WORK TASK:
Check every line below for the word "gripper" and give only the number of lines where it appears.

DATA SEGMENT:

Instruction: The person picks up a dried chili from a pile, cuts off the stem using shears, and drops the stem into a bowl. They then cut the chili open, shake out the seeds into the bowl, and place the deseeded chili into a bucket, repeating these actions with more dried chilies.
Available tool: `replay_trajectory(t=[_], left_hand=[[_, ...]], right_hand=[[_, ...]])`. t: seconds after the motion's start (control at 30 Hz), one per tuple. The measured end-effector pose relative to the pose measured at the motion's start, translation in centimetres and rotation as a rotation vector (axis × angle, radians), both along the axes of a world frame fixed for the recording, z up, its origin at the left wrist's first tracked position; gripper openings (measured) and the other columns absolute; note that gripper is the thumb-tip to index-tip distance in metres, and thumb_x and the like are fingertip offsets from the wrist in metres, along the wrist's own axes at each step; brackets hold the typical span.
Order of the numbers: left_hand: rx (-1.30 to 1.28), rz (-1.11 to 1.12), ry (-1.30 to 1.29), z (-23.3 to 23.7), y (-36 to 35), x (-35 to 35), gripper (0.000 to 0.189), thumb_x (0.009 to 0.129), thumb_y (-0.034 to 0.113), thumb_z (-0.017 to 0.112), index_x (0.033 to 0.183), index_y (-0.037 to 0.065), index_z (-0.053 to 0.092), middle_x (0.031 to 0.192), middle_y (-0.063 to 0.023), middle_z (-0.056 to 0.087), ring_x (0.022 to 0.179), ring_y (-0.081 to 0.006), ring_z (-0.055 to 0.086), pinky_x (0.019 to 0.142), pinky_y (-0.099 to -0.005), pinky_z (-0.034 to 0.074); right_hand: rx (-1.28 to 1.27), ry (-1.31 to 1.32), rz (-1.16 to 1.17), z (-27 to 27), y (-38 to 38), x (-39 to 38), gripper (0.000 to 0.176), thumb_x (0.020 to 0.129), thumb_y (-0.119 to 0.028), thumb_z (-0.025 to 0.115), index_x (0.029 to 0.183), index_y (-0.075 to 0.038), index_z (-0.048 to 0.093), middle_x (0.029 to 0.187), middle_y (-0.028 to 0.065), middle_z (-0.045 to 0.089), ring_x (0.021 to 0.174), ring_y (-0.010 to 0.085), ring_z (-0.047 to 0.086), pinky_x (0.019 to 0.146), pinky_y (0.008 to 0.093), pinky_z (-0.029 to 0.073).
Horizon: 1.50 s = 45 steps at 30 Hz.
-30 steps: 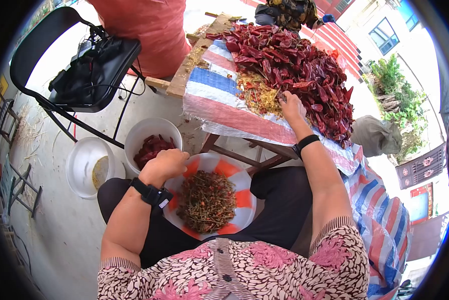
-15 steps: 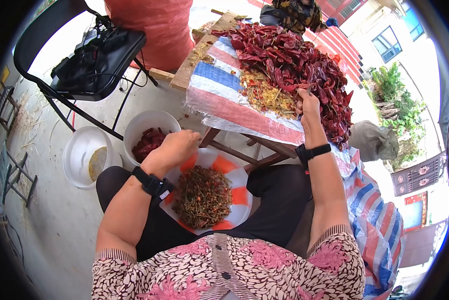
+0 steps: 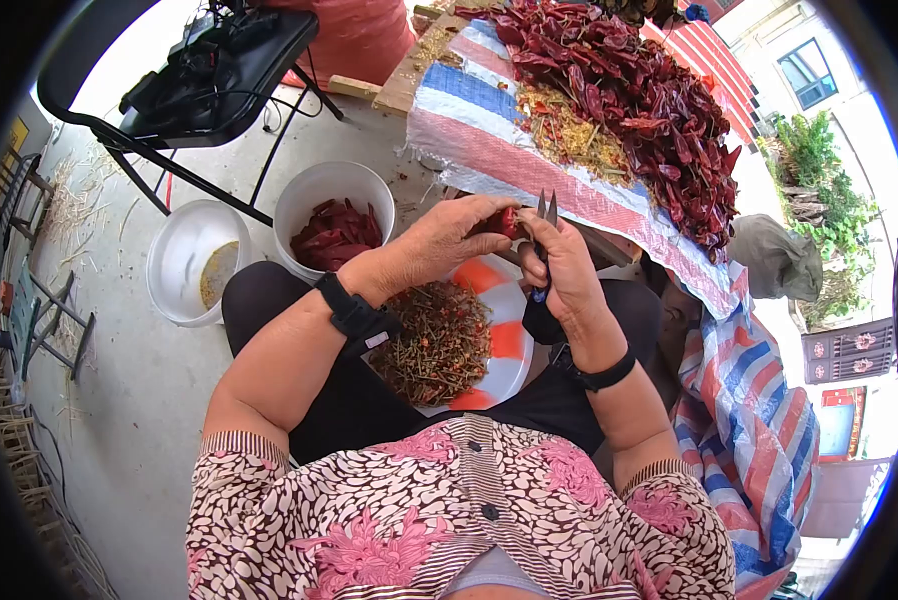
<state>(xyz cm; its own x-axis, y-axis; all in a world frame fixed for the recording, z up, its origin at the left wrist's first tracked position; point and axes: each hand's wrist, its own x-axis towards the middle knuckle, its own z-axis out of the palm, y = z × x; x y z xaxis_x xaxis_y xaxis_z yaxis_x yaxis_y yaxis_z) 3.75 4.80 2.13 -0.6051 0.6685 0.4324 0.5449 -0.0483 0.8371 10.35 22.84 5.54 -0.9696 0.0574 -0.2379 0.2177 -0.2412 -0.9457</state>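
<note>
A dried red chili [image 3: 510, 222] is gripped by the fingers of my left hand [image 3: 449, 240]. My right hand [image 3: 567, 268] holds scissors [image 3: 546, 208] with the blades pointing up and its fingertips close to the chili's end. Below both hands, a white and orange basin [image 3: 509, 342] in my lap holds cut stems [image 3: 434, 345]. To the left, a white bucket [image 3: 384, 190] contains red chilies [image 3: 337, 235]. A large heap of dried chilies [image 3: 619, 80] lies on a striped woven sheet [image 3: 469, 97], beside yellow seeds [image 3: 594, 148].
Left of the bucket stands another white bucket [image 3: 177, 262] with some yellow seeds inside. A black folding chair [image 3: 219, 115] holds cables and dark gear at the upper left. A red sack [image 3: 364, 45] is behind it. Striped sheeting [image 3: 759, 440] hangs at the right.
My right hand has come back from the chili heap to meet my left hand over the basin. A chili is now in my left fingers. The view has shifted, so the table appears higher.
</note>
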Motion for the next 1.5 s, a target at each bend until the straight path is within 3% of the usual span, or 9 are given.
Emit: replay_trajectory(t=[0.17,0.2,0.37,0.67,0.87,0.97,1.13,1.33,1.5], left_hand=[[-0.001,0.063,0.012,-0.2,-0.1,0.6,0.041,0.094,0.016,0.057,0.131,0.001,0.046,0.112,-0.0166,0.059,0.099,-0.0209,0.057,0.087,-0.0329,0.046],[0.013,0.087,0.065,-0.3,-0.1,0.6,0.040,0.094,0.015,0.056,0.131,0.001,0.047,0.111,-0.0165,0.059,0.099,-0.0201,0.057,0.088,-0.0328,0.046],[0.035,0.022,-0.089,-0.1,-0.4,0.7,0.032,0.096,0.009,0.052,0.127,0.000,0.049,0.108,-0.0120,0.059,0.099,-0.0153,0.056,0.087,-0.0310,0.046],[0.153,0.021,-0.312,-1.2,-0.3,1.4,0.021,0.101,0.019,0.044,0.108,0.001,0.053,0.094,-0.0056,0.054,0.083,-0.0115,0.049,0.077,-0.0278,0.045],[0.103,0.070,-0.427,-1.3,-0.4,1.7,0.021,0.102,0.020,0.042,0.102,0.002,0.052,0.079,-0.0005,0.046,0.073,-0.0099,0.041,0.068,-0.0259,0.041],[0.103,0.042,-0.524,-0.3,-0.8,2.1,0.020,0.102,0.019,0.042,0.101,0.002,0.052,0.076,0.0013,0.043,0.071,-0.0086,0.038,0.064,-0.0249,0.038],[0.149,-0.035,-0.453,0.4,-1.6,2.1,0.019,0.102,0.018,0.043,0.103,0.001,0.052,0.078,0.0020,0.043,0.070,-0.0079,0.036,0.063,-0.0228,0.036],[0.216,-0.001,-0.177,0.1,-1.4,2.5,0.020,0.101,0.018,0.046,0.108,0.001,0.053,0.078,0.0012,0.044,0.072,-0.0076,0.037,0.063,-0.0228,0.037],[0.044,-0.059,-0.279,1.0,-2.3,2.3,0.019,0.100,0.018,0.047,0.106,0.000,0.053,0.077,-0.0014,0.048,0.072,-0.0106,0.042,0.065,-0.0255,0.041]], right_hand=[[0.119,0.221,-0.113,0.2,-1.3,1.2,0.020,0.092,-0.013,0.061,0.110,-0.005,0.060,0.066,-0.0070,0.049,0.048,-0.0013,0.037,0.042,0.0158,0.026],[0.131,0.206,0.016,0.4,-0.9,1.4,0.024,0.092,-0.012,0.062,0.115,-0.004,0.061,0.078,-0.0071,0.051,0.058,-0.0017,0.040,0.049,0.0155,0.032],[0.473,0.361,-0.032,0.5,-2.2,0.9,0.019,0.088,-0.008,0.065,0.107,-0.004,0.066,0.085,-0.0056,0.051,0.069,0.0045,0.040,0.064,0.0188,0.037],[0.983,0.861,-0.087,0.7,-3.9,-0.6,0.015,0.082,-0.003,0.068,0.097,-0.006,0.067,0.090,0.0025,0.057,0.081,0.0131,0.058,0.067,0.0278,0.049],[1.264,0.993,0.020,0.0,-3.0,-1.7,0.012,0.084,-0.004,0.067,0.094,-0.004,0.060,0.089,0.0060,0.063,0.075,0.0152,0.064,0.062,0.0290,0.050],[0.821,0.685,-0.038,-1.2,-3.4,-1.6,0.010,0.088,-0.008,0.065,0.092,-0.003,0.057,0.082,0.0042,0.062,0.065,0.0114,0.060,0.061,0.0260,0.050],[-0.011,0.222,-0.086,-0.5,-4.0,-0.8,0.015,0.092,-0.018,0.063,0.090,-0.004,0.060,0.063,-0.0018,0.052,0.044,0.0043,0.038,0.042,0.0204,0.030],[-0.629,-0.122,0.046,-0.6,-2.8,-0.9,0.022,0.095,-0.023,0.058,0.092,-0.001,0.063,0.069,-0.0011,0.056,0.044,0.0034,0.036,0.042,0.0202,0.030],[-0.588,-0.063,-0.007,-0.5,-2.9,0.0,0.020,0.097,-0.024,0.053,0.093,-0.005,0.058,0.075,-0.0014,0.057,0.045,0.0036,0.037,0.042,0.0211,0.033]])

ANSWER TO THE PROBLEM:
2